Перед сбором жалоб инструктора пугали нас, говоря: «Тех уродов, которые напишут жалобы, мы вычислим по почерку и не оставим это просто так!» В конце концов за два или три дня до окончания обучения из Главной военной части приехали для сбора жалоб. Всех инструкторов и старослужащих выгнали, чтобы они не смогли приблизиться к новобранцам, потом обучающимся раздали листки бумаги и сказали, что надо записать все претензии, все моменты, требующие исправления, случаи побоев, которые просто видели или пришлось испытать, и другие непозволительные действия. Однако никто не решался, и тогда нас стали упорно уговаривать словами: «Хотя ваша жизнь в тренировочном центре заканчивается, но вы можете сделать нашу армию лучше и не позволить вашим младшим товарищам столкнуться с теми же трудностями, только записав все то, что необходимо исправить».
Когда старослужащие подглядывали, чтобы следить за ситуацией, им делали выговор и выгоняли. Старшие товарищи говорили: «Все анонимно, поэтому вам ничего не будет». А потом добавляли: «Вас напугали инструктора, но они никак не могут увидеть ваших списков жалоб, поэтому нечего беспокоиться». Такая атмосфера располагала, и в итоге большинство новобранцев начали писать. В действительности, если написать всю правду, то не хватило бы и нескольких листов.

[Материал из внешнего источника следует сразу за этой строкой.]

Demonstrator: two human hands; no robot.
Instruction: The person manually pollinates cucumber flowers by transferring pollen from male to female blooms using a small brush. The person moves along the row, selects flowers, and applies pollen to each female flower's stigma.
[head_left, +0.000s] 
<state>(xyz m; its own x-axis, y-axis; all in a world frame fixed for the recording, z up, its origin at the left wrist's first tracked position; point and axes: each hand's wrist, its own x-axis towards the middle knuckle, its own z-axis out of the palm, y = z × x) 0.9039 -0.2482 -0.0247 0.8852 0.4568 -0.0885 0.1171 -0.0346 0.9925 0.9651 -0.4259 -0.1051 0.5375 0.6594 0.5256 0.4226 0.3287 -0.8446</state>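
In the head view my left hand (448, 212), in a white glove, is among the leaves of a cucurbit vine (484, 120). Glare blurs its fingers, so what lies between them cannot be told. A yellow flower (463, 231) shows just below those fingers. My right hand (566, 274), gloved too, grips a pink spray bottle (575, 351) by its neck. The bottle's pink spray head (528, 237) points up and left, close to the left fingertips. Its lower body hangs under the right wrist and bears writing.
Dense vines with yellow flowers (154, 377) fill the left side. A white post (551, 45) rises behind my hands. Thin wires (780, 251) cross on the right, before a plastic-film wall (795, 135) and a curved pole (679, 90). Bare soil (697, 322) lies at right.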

Однако, как только старослужащие уехали, в помещение ворвались инструктора, держа в руках наши листочки. Это был подстроенный сбор жалоб. В оставшиеся дни нас постоянно били, чтобы наказать. Инструктора навели на всех ужас, выискивая авторов самых серьезных записок. На следующий день снова устроили сбор жалоб. Они делали все то же самое, говоря те же самые слова. Но в этот раз никто не попался на удочку и ничего не написал. Как мы потом поняли, это был настоящий сбор жалоб. Этот способ избежать сбора жалоб, направленного изначально на благие цели, был настолько искусным, что если бы у меня был писательский талант, то я хотел бы взять за основу этот сюжет и написать целый роман.